Lastly, the Nyt Europa team and the youths gathered to discuss their personal highlights from the past few days. Each person got to share their perspectives and reflections on the main outcomes and lessons, as well as their overall experience. The participants found it very educational to meet and discuss how different NGOs do the work of the government, and how much policy is pushed through civil society. The group discussions provided the opportunity for personal interaction with the other participants and ask into their personal and national perspective on the discussion points. The team found it very interesting mixing academia and civil activism because it kind of balanced the discussion. For example, the African perspective challenging the European view. This lifted the discussion to become a broader issue. At the personal level, the participants pushed their boundaries performing speeches at the planetary.

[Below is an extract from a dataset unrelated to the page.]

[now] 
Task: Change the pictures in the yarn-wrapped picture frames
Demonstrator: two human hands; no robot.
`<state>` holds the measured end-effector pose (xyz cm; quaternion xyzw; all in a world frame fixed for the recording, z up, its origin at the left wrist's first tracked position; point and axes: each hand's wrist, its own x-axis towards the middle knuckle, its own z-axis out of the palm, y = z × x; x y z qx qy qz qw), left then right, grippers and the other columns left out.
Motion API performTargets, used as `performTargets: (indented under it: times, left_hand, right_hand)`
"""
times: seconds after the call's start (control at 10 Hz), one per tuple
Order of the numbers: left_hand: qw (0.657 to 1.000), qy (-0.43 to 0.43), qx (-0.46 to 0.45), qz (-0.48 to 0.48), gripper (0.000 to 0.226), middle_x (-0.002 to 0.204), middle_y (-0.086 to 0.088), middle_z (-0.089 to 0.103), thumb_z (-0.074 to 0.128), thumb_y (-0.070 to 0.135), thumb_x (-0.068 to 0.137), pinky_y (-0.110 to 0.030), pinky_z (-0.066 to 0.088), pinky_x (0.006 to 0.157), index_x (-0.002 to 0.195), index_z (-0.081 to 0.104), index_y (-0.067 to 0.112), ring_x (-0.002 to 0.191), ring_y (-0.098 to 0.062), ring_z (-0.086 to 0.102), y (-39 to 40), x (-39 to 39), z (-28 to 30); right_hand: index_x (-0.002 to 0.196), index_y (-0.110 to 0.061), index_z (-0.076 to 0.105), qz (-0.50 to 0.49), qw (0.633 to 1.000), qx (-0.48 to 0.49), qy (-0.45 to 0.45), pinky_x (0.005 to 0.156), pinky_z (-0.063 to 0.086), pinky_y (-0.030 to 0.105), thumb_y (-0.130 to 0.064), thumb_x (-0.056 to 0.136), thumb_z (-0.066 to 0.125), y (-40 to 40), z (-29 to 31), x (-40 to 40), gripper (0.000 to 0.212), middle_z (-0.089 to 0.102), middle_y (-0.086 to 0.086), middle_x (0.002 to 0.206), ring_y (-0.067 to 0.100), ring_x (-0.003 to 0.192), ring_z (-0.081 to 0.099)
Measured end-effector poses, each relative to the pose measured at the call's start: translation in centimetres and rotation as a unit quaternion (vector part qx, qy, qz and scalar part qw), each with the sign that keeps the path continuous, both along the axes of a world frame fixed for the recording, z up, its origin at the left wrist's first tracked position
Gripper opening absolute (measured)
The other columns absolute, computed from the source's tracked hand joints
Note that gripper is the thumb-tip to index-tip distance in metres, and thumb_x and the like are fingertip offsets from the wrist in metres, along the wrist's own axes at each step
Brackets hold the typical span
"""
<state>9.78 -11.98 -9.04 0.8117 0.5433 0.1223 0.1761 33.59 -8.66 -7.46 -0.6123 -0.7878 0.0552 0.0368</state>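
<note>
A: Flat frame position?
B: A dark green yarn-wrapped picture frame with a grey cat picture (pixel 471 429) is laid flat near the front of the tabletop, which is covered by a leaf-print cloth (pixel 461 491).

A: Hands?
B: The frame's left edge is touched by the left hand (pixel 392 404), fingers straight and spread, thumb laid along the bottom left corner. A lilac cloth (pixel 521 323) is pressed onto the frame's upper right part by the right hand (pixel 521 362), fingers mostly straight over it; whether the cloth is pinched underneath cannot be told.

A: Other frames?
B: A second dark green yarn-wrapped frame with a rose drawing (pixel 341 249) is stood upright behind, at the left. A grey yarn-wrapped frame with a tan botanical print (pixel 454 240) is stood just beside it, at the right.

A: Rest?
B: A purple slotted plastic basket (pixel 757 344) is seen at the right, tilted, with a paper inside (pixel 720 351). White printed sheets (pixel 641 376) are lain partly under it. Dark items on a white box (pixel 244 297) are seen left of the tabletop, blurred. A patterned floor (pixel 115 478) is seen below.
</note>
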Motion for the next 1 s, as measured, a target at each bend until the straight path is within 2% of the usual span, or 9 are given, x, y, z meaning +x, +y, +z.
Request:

The overall experience of the trip to Firenze was the activities gave an insightful debate mixing of academics, activists, and politicians, as well as mixing different age groups, where the involvement of young people was considered something long-awaited and positive. Nyt Europa got an eye-opener to how many different perspectives there are on the issues and the solutions. that eastern countries often feel left out in European society, especially Poland, who tend to feel alienated from northern- and central Europe. This also illustrates the exclusion in Europe.
To highlight the main lessons from this trip, it will be but not limited to:
· We must not exclude or forget the well-being of the youth · Limit exclusion by increase interaction with people, especially with those who challenge your worldview · Focus on equality, self-care, and youth-activism
Considering the challenges we face in Europe, with inflation, war, climate- and energy crisis, it could not be more relevant to meet face-to-face with people from all parts of Europe to discuss solutions and calls to action.